This marks the end of an era, in which Google has been shopping its cyborg biz since its very own "Mr. Robot," Andy Rubin, left the company in 2014 to found Essential.

This appears to be yet another piece in a much bigger puzzle for SoftBank's tech strategy as the brainchild of Masayoshi Son plans to raise a $100 billion technology fund (as he slowly raises his pinky to the corner of his mouth).

They Took Err Jobs!

Ford (+0.27%) is giving a whole new meaning to "flexible work arrangement." The Michigan-based, blue-collar auto brand is offering severance packages to 15,000 white-collar workers in hopes (at least) that 1,400 employees will take the bait.

Ex-CEO Mark Fields initiated the $3 billion annual cost-saving plan right before being swapped out for the more tech-focused leader, Jim Hackett.

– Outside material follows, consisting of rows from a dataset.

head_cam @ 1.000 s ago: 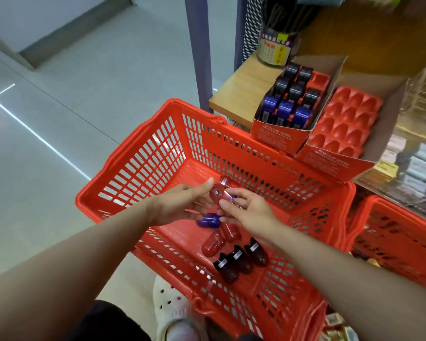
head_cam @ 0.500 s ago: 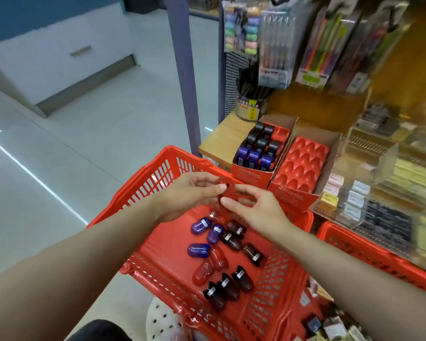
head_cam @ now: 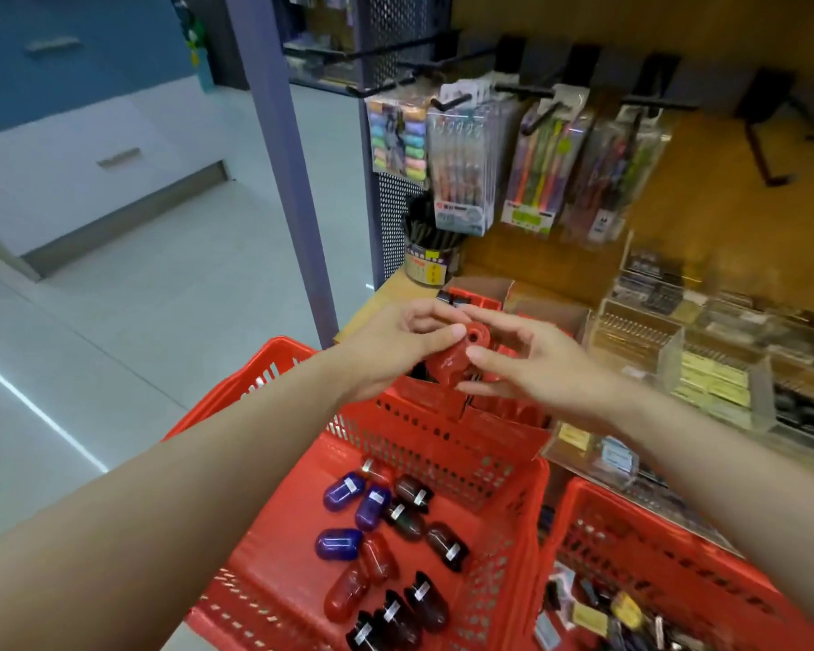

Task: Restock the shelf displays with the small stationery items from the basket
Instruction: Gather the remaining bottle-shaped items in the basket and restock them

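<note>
Red plastic fills the centre of the frame: I see a red sharpener (head_cam: 452, 364) raised above the basket (head_cam: 447, 444), its round hole facing up. My left hand (head_cam: 391, 352) grips it, thumb and curled fingers around its left side; my right hand (head_cam: 532, 364) pinches its right side with thumb and fingertips, the other fingers loosely spread. Both hands hover at mid-frame, in front of the red display box (head_cam: 478, 298) on the wooden shelf (head_cam: 372, 307). Below, purple, red and dark sharpeners (head_cam: 386, 542) lie loose on the basket floor. A second red basket (head_cam: 668, 547) sits at lower right. Pen packs (head_cam: 466, 166) hang on hooks in the upper centre.
</note>
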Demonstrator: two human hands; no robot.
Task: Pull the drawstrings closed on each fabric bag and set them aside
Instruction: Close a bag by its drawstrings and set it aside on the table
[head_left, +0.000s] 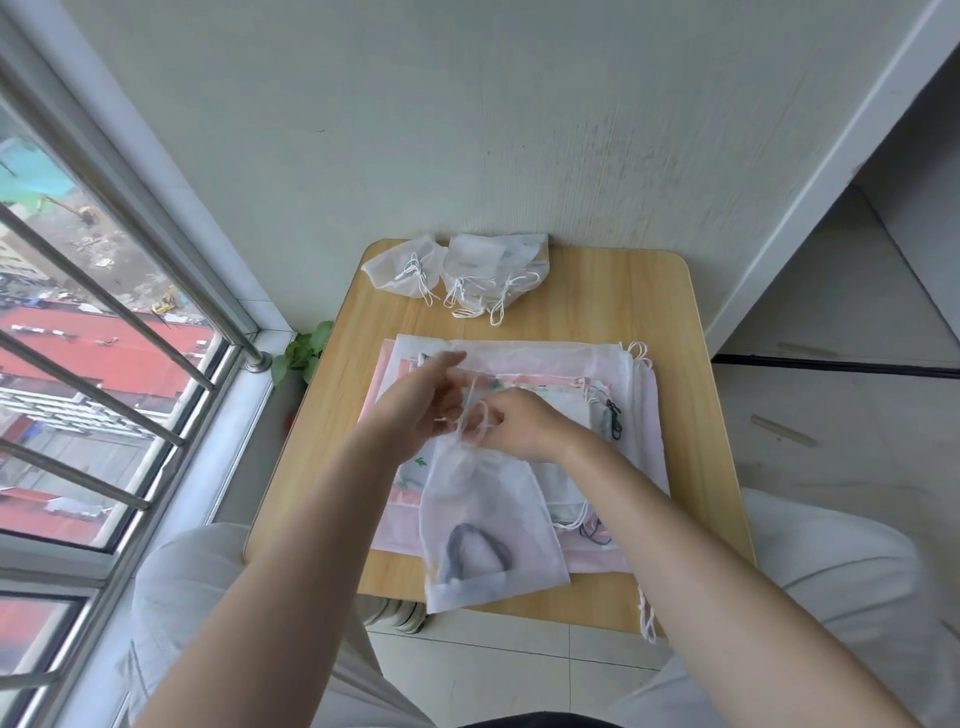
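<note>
While both hands work at the gathered neck of the small white bag (485, 525), which lies on top of the stack of flat bags (561, 364) at the middle of the table (649, 291), the main risk is that the pull goes uneven. The right hand (519, 423) has its fingers curled round a loop of the white string (480, 415), and the left hand (431, 400) seems to pinch the string or the bunched mouth between thumb and lower fingers while its forefinger points away; the strings are thin and blurred there, so I cannot be sure which strand each hand has. If only one strand is drawn, the mouth would likely pucker on one side and stay part open. The thin cloth is light and slippery, so a hard tug could drag the bag, and perhaps the flat ones under it, toward the near edge of the table, where one string already hangs over. The dark looped thing (475, 553) seen through the cloth near the bag's bottom could slide out if the bag were lifted mouth-down before it is shut. The closed bags (457, 267) sit in a heap at the far edge, well apart; a careless toss there could tangle the loose strings together.
</note>
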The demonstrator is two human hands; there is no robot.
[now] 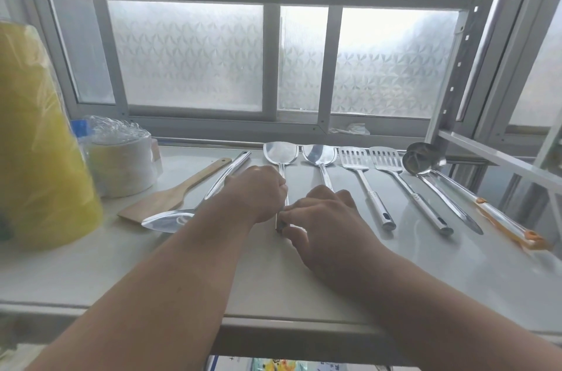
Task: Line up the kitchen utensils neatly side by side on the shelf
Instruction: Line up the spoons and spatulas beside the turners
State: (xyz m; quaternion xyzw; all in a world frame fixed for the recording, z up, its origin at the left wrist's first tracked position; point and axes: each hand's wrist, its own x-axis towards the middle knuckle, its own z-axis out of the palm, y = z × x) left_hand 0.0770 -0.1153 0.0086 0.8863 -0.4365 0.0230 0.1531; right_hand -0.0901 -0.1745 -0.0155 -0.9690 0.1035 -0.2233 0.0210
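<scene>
Several steel utensils lie on the white shelf [91,261]. A steel turner [279,153] points its blade to the window; my left hand [255,191] is closed around its handle, and my right hand [325,218] pinches the handle's near end. To its right lie a second turner [319,154], two slotted spatulas [355,159] [387,159] and two ladles [418,162], roughly parallel. Left of my hands a wooden spatula [173,194] and a third steel turner [194,209] lie slanted, blades toward me.
A tall yellow plastic-wrapped roll [39,142] stands at the left, with a wrapped stack of paper bowls [121,164] beside it. Frosted windows [188,57] back the shelf. A shelf post [456,72] rises at the right, and another shelf board spans overhead.
</scene>
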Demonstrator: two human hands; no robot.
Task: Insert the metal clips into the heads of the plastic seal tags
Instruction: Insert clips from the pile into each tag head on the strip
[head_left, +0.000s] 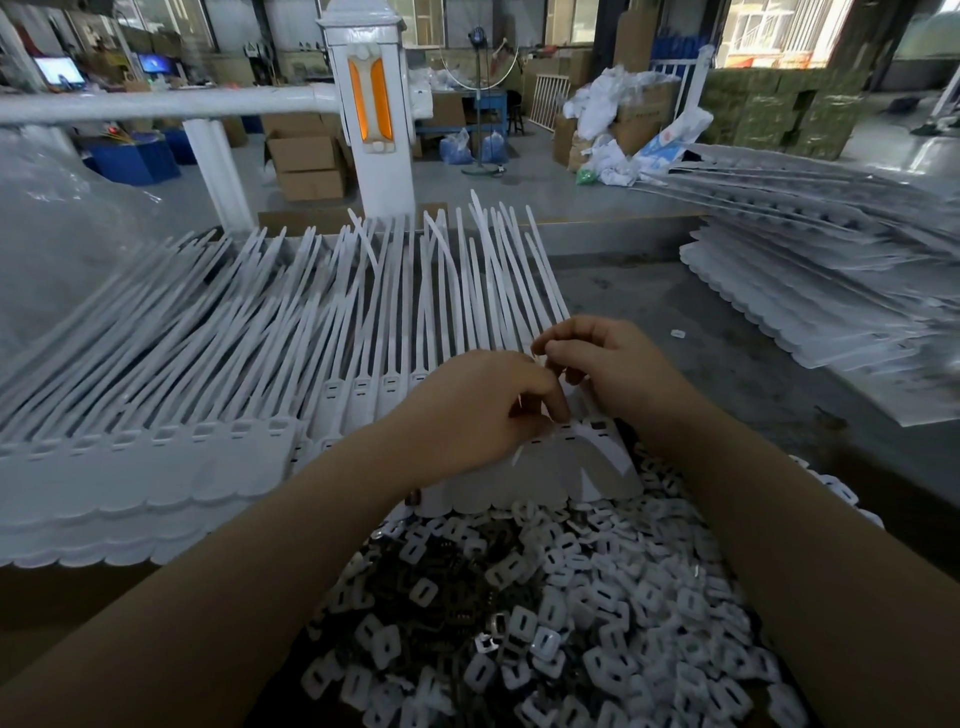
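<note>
Starting at the left, I see a long stack of seal tag strips (171, 467) lying flat, their tails fanned away toward the white railing post (371, 130). Each head along that row shows a rectangular slot, but from this height I cannot tell whether those slots already carry clips, so I would not count that stack as done or undone.

Moving to the middle, my left hand (467, 410) is curled palm-down over the working strip (550, 467), fingertips pressed onto its row of heads. The fingers are bent close together; they seem to be pinning the strip, and whether a clip sits under them is hidden.

Just beside it, my right hand (613, 364) is pinched, thumb and forefinger closed to a point above the heads. I judge it holds one small clip, but the piece itself is too small to make out. On the working strip, a few heads show a dark slot, which I read as still waiting or just filled.

Below both hands lies the heap of loose clips (545, 613), white plastic pieces mixed with darker metal ones, still very deep.

At the far right, another large stack of strips (831, 291) rests on the table. By my judgement much of the job remains.
</note>
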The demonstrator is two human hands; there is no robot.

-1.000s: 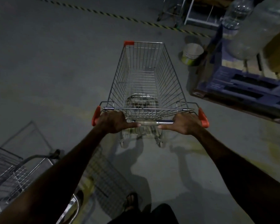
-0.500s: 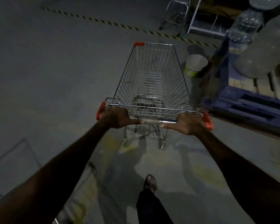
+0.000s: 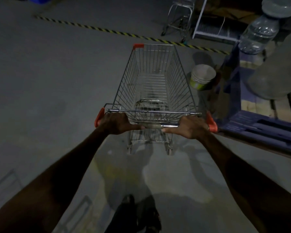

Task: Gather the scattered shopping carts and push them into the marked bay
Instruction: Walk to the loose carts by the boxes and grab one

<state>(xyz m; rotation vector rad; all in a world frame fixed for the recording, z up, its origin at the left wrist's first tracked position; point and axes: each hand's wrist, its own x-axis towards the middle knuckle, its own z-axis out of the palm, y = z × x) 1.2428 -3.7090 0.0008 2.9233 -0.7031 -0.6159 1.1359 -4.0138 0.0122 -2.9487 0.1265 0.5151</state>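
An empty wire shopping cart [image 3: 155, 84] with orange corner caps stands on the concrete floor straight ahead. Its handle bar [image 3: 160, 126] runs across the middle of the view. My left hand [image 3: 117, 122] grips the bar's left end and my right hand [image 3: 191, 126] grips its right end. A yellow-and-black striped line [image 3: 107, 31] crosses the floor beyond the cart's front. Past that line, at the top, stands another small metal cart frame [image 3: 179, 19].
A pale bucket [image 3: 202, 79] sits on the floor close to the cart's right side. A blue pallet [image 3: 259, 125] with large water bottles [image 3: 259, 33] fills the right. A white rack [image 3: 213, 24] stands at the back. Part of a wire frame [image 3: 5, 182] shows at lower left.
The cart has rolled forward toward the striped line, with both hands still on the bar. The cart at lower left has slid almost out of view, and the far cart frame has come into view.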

Now, the #2 U.S. automaker looks to meet the capital intensive demands of a rapidly changing auto industry and trim some unnecessary fat in the process.

So get down to your local Ford dealer, these silver parachutes are going fast!

Welcome to the Big Leagues

The new kids on the block: Facebook (-3.30%), Apple (-3.88%), Alphabet (-3.40%) and Amazon (-3.16%) have been carrying the Nasdaq and S&P on their backs all year.

That is until a Goldman Sachs report, released Friday, compared them to the Fab Five of tech: Cisco (-0.76%), Oracle (-0.86%), Intel (-2.11%), Lucent and... Microsoft, and quickly erased $95 billion of their $600 billion run.

The report takeaways:

  • The "new kids" have better cash flows and are financially stable.
  • But, they made up 40% of S&P 500's gain at only 13% of the index.
  • A valuation that feels oddly similar to where the "Fab Five" stood before the tech crash of 2000…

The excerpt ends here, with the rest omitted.